Records from a data source
Content starts

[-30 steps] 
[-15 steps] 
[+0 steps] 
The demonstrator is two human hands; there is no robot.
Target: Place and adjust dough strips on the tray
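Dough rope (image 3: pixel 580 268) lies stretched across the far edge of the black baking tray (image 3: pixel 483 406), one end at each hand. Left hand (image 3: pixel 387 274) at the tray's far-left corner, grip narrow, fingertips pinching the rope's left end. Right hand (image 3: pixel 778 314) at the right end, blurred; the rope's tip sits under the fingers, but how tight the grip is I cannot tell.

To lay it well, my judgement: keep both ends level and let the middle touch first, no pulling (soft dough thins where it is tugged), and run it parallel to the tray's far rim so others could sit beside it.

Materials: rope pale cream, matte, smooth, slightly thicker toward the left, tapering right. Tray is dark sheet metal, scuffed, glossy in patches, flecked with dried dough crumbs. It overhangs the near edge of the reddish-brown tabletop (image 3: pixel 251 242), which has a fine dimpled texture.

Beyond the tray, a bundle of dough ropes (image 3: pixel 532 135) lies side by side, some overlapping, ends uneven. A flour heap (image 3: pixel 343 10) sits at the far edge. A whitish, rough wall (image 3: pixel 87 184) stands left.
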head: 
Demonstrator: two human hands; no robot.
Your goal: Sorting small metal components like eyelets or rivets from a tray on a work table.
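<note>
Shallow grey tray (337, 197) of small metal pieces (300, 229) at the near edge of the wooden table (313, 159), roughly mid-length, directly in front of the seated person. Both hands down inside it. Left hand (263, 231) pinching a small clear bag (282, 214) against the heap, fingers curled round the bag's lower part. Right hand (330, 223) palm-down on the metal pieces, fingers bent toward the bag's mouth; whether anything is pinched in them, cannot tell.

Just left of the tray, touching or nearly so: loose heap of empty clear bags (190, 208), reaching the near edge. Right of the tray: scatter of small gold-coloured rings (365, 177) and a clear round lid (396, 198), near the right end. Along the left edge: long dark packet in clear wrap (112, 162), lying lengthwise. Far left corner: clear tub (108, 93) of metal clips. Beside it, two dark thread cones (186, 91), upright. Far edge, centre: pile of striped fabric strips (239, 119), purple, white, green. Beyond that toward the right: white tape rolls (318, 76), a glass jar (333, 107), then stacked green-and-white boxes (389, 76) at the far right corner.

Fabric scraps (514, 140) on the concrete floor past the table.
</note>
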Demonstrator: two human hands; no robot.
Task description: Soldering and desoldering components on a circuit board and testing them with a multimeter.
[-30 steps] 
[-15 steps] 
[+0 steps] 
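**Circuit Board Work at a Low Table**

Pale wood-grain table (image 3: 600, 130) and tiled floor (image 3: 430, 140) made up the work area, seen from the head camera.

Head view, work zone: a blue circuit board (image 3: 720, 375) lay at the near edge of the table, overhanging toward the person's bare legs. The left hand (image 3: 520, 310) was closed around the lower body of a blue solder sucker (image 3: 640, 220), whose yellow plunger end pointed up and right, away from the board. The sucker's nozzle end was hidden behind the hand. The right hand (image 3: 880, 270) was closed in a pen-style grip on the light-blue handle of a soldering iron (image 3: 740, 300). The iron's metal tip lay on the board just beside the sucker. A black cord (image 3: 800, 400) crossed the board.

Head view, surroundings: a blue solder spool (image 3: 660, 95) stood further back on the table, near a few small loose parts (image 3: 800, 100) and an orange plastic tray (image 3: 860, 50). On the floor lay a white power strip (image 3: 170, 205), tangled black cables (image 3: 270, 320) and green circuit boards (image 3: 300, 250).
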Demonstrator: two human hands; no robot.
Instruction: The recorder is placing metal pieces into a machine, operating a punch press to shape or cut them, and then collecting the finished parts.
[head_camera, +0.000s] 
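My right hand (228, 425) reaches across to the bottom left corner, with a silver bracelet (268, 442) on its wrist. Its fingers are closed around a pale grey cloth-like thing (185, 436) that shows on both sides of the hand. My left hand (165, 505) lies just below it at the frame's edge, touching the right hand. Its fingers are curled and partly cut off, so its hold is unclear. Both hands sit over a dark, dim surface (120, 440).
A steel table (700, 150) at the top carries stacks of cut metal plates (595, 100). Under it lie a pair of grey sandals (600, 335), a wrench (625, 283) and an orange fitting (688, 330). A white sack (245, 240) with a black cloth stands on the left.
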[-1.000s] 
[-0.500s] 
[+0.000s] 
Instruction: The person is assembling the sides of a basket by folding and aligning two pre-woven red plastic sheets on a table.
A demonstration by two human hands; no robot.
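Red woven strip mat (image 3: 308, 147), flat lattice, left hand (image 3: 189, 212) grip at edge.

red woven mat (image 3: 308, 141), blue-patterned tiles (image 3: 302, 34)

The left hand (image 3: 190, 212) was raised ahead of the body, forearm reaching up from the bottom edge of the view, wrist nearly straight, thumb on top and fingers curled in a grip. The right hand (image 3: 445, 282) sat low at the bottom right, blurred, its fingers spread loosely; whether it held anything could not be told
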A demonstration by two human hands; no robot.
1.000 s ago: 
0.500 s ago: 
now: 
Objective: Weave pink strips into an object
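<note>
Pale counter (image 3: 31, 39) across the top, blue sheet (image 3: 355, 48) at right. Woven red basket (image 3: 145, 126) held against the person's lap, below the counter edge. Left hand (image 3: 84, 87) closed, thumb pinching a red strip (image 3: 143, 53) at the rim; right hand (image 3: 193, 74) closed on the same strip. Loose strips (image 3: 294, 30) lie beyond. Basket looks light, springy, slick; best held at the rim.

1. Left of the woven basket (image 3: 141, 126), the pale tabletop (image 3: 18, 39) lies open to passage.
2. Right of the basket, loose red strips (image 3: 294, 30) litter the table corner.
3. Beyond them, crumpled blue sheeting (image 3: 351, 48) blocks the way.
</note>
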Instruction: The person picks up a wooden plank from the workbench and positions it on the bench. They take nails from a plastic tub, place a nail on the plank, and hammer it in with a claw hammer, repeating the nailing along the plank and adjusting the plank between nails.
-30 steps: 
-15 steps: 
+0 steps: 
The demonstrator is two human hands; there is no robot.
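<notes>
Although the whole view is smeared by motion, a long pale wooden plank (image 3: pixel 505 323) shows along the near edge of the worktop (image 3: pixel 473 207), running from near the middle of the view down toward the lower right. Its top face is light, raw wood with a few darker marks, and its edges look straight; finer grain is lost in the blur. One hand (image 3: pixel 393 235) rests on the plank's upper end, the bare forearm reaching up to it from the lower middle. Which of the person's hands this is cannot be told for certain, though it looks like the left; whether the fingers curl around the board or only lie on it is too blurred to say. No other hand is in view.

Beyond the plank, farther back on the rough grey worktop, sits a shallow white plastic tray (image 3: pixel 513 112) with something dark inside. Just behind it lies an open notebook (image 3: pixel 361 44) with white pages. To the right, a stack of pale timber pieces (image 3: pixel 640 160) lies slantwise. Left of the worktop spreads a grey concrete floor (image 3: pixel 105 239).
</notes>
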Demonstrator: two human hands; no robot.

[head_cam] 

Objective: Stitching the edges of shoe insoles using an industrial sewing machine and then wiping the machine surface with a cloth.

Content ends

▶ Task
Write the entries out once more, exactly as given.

▶ The answer
[-30 steps] 
[-15 steps] 
[+0 steps] 
The demonstrator is two human hands; there is no robot.
Target: Place and adjust dough strips on the tray
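Dough rope (image 3: pixel 580 268) lies stretched across the far edge of the black baking tray (image 3: pixel 483 406), one end at each hand. Left hand (image 3: pixel 387 274) at the tray's far-left corner, grip narrow, fingertips pinching the rope's left end. Right hand (image 3: pixel 778 314) at the right end, blurred; the rope's tip sits under the fingers, but how tight the grip is I cannot tell.

To lay it well, my judgement: keep both ends level and let the middle touch first, no pulling (soft dough thins where it is tugged), and run it parallel to the tray's far rim so others could sit beside it.

Materials: rope pale cream, matte, smooth, slightly thicker toward the left, tapering right. Tray is dark sheet metal, scuffed, glossy in patches, flecked with dried dough crumbs. It overhangs the near edge of the reddish-brown tabletop (image 3: pixel 251 242), which has a fine dimpled texture.

Beyond the tray, a bundle of dough ropes (image 3: pixel 532 135) lies side by side, some overlapping, ends uneven. A flour heap (image 3: pixel 343 10) sits at the far edge. A whitish, rough wall (image 3: pixel 87 184) stands left.
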head: 
Demonstrator: two human hands; no robot.
Your goal: Sorting small metal components like eyelets or rivets from a tray on a work table.
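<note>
Shallow grey tray (337, 197) of small metal pieces (300, 229) at the near edge of the wooden table (313, 159), roughly mid-length, directly in front of the seated person. Both hands down inside it. Left hand (263, 231) pinching a small clear bag (282, 214) against the heap, fingers curled round the bag's lower part. Right hand (330, 223) palm-down on the metal pieces, fingers bent toward the bag's mouth; whether anything is pinched in them, cannot tell.

Just left of the tray, touching or nearly so: loose heap of empty clear bags (190, 208), reaching the near edge. Right of the tray: scatter of small gold-coloured rings (365, 177) and a clear round lid (396, 198), near the right end. Along the left edge: long dark packet in clear wrap (112, 162), lying lengthwise. Far left corner: clear tub (108, 93) of metal clips. Beside it, two dark thread cones (186, 91), upright. Far edge, centre: pile of striped fabric strips (239, 119), purple, white, green. Beyond that toward the right: white tape rolls (318, 76), a glass jar (333, 107), then stacked green-and-white boxes (389, 76) at the far right corner.

Fabric scraps (514, 140) on the concrete floor past the table.
</note>
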Demonstrator: two human hands; no robot.
Task description: Soldering and desoldering components on a circuit board and testing them with a multimeter.
[-30 steps] 
[-15 steps] 
[+0 steps] 
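**Circuit Board Work at a Low Table**

Pale wood-grain table (image 3: 600, 130) and tiled floor (image 3: 430, 140) made up the work area, seen from the head camera.

Head view, work zone: a blue circuit board (image 3: 720, 375) lay at the near edge of the table, overhanging toward the person's bare legs. The left hand (image 3: 520, 310) was closed around the lower body of a blue solder sucker (image 3: 640, 220), whose yellow plunger end pointed up and right, away from the board. The sucker's nozzle end was hidden behind the hand. The right hand (image 3: 880, 270) was closed in a pen-style grip on the light-blue handle of a soldering iron (image 3: 740, 300). The iron's metal tip lay on the board just beside the sucker. A black cord (image 3: 800, 400) crossed the board.

Head view, surroundings: a blue solder spool (image 3: 660, 95) stood further back on the table, near a few small loose parts (image 3: 800, 100) and an orange plastic tray (image 3: 860, 50). On the floor lay a white power strip (image 3: 170, 205), tangled black cables (image 3: 270, 320) and green circuit boards (image 3: 300, 250).
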Demonstrator: two human hands; no robot.
Instruction: The recorder is placing metal pieces into a machine, operating a punch press to shape or cut them, and then collecting the finished parts.
[head_camera, +0.000s] 
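My right hand (228, 425) reaches across to the bottom left corner, with a silver bracelet (268, 442) on its wrist. Its fingers are closed around a pale grey cloth-like thing (185, 436) that shows on both sides of the hand. My left hand (165, 505) lies just below it at the frame's edge, touching the right hand. Its fingers are curled and partly cut off, so its hold is unclear. Both hands sit over a dark, dim surface (120, 440).
A steel table (700, 150) at the top carries stacks of cut metal plates (595, 100). Under it lie a pair of grey sandals (600, 335), a wrench (625, 283) and an orange fitting (688, 330). A white sack (245, 240) with a black cloth stands on the left.
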[-1.000s] 
[-0.500s] 
[+0.000s] 
Instruction: The person is assembling the sides of a basket by folding and aligning two pre-woven red plastic sheets on a table.
A demonstration by two human hands; no robot.
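Red woven strip mat (image 3: 308, 147), flat lattice, left hand (image 3: 189, 212) grip at edge.

red woven mat (image 3: 308, 141), blue-patterned tiles (image 3: 302, 34)

The left hand (image 3: 190, 212) was raised ahead of the body, forearm reaching up from the bottom edge of the view, wrist nearly straight, thumb on top and fingers curled in a grip. The right hand (image 3: 445, 282) sat low at the bottom right, blurred, its fingers spread loosely; whether it held anything could not be told
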A demonstration by two human hands; no robot.
1.000 s ago: 
0.500 s ago: 
now: 
Objective: Weave pink strips into an object
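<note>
Pale counter (image 3: 31, 39) across the top, blue sheet (image 3: 355, 48) at right. Woven red basket (image 3: 145, 126) held against the person's lap, below the counter edge. Left hand (image 3: 84, 87) closed, thumb pinching a red strip (image 3: 143, 53) at the rim; right hand (image 3: 193, 74) closed on the same strip. Loose strips (image 3: 294, 30) lie beyond. Basket looks light, springy, slick; best held at the rim.

1. Left of the woven basket (image 3: 141, 126), the pale tabletop (image 3: 18, 39) lies open to passage.
2. Right of the basket, loose red strips (image 3: 294, 30) litter the table corner.
3. Beyond them, crumpled blue sheeting (image 3: 351, 48) blocks the way.
</note>
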Instruction: The person picks up a wooden plank from the workbench and positions it on the bench. They take nails from a plastic tub, place a nail on the plank, and hammer it in with a claw hammer, repeating the nailing along the plank and adjusting the plank between nails.
-30 steps: 
-15 steps: 
+0 steps: 
The demonstrator is two human hands; there is no robot.
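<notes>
Although the whole view is smeared by motion, a long pale wooden plank (image 3: pixel 505 323) shows along the near edge of the worktop (image 3: pixel 473 207), running from near the middle of the view down toward the lower right. Its top face is light, raw wood with a few darker marks, and its edges look straight; finer grain is lost in the blur. One hand (image 3: pixel 393 235) rests on the plank's upper end, the bare forearm reaching up to it from the lower middle. Which of the person's hands this is cannot be told for certain, though it looks like the left; whether the fingers curl around the board or only lie on it is too blurred to say. No other hand is in view.

Beyond the plank, farther back on the rough grey worktop, sits a shallow white plastic tray (image 3: pixel 513 112) with something dark inside. Just behind it lies an open notebook (image 3: pixel 361 44) with white pages. To the right, a stack of pale timber pieces (image 3: pixel 640 160) lies slantwise. Left of the worktop spreads a grey concrete floor (image 3: pixel 105 239).
</notes>
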Demonstrator: two human hands; no robot.

[head_cam] 

Objective: Stitching the edges of shoe insoles using an industrial sewing machine and then wiping the machine surface with a cloth.

That completes the response to the exercise.